BTW, I don’t find you to be a pain at all. That never entered my mind. 

stuartk, writing poetry was never difficult for me because I was bursting with something to say and I wanted very badly to say it.  I studied with Gary Snyder and other notable poets, so I had a technical foundation. Once a poem burst out of me, like the Coltrane poem which I did write on a roadside, then I lovingly worked on it to refine what I wanted to say. But I don't write poetry anymore.

Writing prose, on the other hand, is a bitch. I should be working on my novel, but it's more pleasurable to write you. I think I was touched with poetry. I started writing in 9th grade. My high school poems were good enough to get me entry into a much-coveted spot in Gary Snyder's upper-division class at Berkeley. I was hungry for the tools he gave me.

To me poetry is a burst of emotion crafted into form. Prose, prose, prose... it is too long to be a burst of anything. And I do tons of research. I have been researching the book I'm working on for at least fifteen years. I didn't even know exactly what the book was about until research led me there. 
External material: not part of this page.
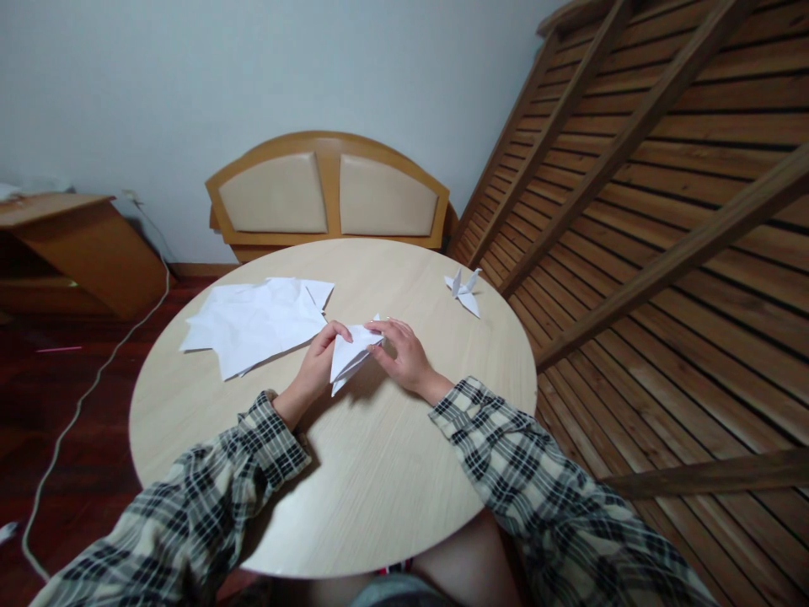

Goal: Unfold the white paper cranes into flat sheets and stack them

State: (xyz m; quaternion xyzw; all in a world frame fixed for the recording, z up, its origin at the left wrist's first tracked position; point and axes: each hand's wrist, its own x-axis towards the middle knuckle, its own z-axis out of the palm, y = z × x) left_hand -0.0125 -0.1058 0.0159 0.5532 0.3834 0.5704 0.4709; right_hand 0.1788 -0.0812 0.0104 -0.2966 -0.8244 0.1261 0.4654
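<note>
A piece of folded white paper (352,350) is held between my two hands above the middle of the round table. Its layers are slightly spread along the lower edge, with points sticking out at the bottom and at the upper right. My left hand (321,358) pinches its left side, thumb on top. On the right side, my right hand (404,354) grips the edge between thumb and fingers. Left of my hands lies a loose pile of white paper sheets (265,320), some creased. A finished-looking white paper crane (465,292) stands at the table's far right.
The round pale wooden table (379,506) reaches close to my lap. Behind it stands a padded headboard (329,185) against the wall. Slatted wooden panelling (632,253) leans along the right. A wooden cabinet (82,253) and a white cable (82,405) are at left.
</note>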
From my research, I believe that music was first made during humanity's spiritual quest, about 40,000 to 60,000 years ago. Nietsche says there is no tragedy without music. And we all know there is not ecstasy without music. I think Coltrane had a direct pipeline into music's spirituality. I'm listening to Pharoah Sanders now, and he shared what Coltrane had. So did Alice Coltrane, whom I think should be on anybody's list of top jazz musicians.

The musicians you mentioned to me, Davis, Shorter, Coltrane, Parker, all broke through some barrier. And barriers are only broken with raw emotion. Parker brought us into bebop. Out of bebop, Coltrane and Miles took us into a raw, spiritual territory that jazz had not yet explored, at least not in their way.

I am not saying that they did not have to work, but I'm saying I don't think it was "work" for them. If somebody falls in love with somebody else, it is not work to spend days traveling to see them, even for a short time. Coltrane had something bursting to get out of him, and fI think he would have been anxious to find the tools and learn how to use them 

Roots of jazz: for those discussing the roots of jazz, I think the U.S. and Brazil are two countries where jazz and pop emerged because they're such melting pots with so many roots. Early jazz had so many influences. Obviously the blues from slaves and other Blacks, but there was also Scotch-Irish influences, and Jewish Klezmer music. The Gershwins were clearly part of jazz's beginnings, and Italian singers weren't wanting. This is one area of the arts where Europe had to look to the Americas.